• **Goal of the exercise**:
Scan the listing and copy each line where the word "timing" is present.

• **Records for processing**:
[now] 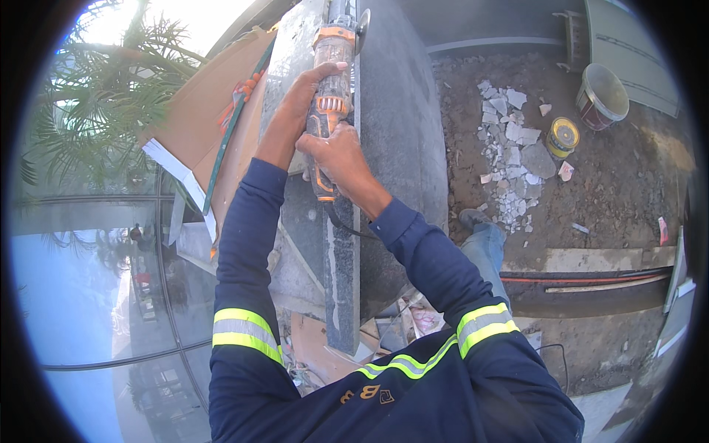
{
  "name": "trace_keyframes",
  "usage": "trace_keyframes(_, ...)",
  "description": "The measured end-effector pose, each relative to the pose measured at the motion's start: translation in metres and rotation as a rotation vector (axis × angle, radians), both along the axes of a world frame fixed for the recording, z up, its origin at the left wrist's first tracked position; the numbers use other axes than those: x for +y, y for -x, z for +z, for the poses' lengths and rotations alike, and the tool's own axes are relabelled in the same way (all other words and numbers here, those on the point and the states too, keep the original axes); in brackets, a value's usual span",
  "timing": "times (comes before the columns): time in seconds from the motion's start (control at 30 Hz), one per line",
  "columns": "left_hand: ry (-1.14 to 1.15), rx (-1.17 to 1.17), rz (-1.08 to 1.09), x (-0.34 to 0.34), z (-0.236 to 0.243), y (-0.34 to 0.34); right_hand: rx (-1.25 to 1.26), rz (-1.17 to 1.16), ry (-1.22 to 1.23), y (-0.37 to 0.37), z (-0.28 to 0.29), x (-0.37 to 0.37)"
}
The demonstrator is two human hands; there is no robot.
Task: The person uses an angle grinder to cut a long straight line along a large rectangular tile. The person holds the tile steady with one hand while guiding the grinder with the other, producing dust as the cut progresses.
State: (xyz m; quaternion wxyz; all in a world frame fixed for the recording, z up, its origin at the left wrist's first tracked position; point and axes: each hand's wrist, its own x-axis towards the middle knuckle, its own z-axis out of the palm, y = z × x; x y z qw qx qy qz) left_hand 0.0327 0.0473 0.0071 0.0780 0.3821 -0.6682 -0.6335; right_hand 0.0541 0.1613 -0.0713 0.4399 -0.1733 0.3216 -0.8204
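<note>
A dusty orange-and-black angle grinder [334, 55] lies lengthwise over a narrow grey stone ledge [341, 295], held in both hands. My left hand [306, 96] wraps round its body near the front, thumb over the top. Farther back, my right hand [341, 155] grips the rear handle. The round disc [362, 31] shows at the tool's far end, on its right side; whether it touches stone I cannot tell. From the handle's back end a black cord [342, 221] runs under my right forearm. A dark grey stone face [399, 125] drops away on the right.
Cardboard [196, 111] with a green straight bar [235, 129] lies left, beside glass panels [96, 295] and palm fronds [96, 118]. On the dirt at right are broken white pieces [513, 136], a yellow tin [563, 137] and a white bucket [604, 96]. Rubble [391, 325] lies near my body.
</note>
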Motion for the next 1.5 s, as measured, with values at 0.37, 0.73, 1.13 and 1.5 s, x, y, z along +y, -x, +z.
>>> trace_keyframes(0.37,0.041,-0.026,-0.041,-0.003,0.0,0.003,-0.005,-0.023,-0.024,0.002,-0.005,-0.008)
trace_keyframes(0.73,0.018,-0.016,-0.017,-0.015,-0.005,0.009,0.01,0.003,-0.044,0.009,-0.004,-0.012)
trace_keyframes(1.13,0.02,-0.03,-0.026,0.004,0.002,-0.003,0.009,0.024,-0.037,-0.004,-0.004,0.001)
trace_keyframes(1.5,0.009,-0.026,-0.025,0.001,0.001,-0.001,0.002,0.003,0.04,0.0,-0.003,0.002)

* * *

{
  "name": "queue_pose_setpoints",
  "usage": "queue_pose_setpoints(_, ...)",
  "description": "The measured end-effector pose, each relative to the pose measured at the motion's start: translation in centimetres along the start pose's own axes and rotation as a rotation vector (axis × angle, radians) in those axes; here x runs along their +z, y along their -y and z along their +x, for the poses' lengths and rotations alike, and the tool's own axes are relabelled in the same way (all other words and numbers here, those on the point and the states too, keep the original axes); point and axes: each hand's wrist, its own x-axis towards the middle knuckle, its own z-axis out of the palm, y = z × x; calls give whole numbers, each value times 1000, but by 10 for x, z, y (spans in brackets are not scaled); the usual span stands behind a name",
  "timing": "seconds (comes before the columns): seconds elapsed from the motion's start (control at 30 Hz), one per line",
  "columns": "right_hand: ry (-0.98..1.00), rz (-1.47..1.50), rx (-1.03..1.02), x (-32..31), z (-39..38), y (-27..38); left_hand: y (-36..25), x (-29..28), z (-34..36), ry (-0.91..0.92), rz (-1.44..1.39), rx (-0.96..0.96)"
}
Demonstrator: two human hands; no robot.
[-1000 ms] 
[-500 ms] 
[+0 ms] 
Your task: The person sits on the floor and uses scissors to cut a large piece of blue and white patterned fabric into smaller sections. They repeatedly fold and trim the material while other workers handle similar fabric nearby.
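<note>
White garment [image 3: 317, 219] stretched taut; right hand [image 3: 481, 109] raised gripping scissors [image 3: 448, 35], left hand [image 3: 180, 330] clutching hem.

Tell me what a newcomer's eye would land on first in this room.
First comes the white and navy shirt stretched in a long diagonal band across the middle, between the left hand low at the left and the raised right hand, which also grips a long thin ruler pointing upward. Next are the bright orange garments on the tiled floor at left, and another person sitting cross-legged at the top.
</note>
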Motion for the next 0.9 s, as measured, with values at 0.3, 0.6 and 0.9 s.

• **Result of the exercise**:
  "timing": "times (comes before the columns): time in seconds from the motion's start (control at 30 Hz), one per line",
  "timing": "seconds (comes before the columns): seconds elapsed from the motion's start (control at 30 Hz), one per line",

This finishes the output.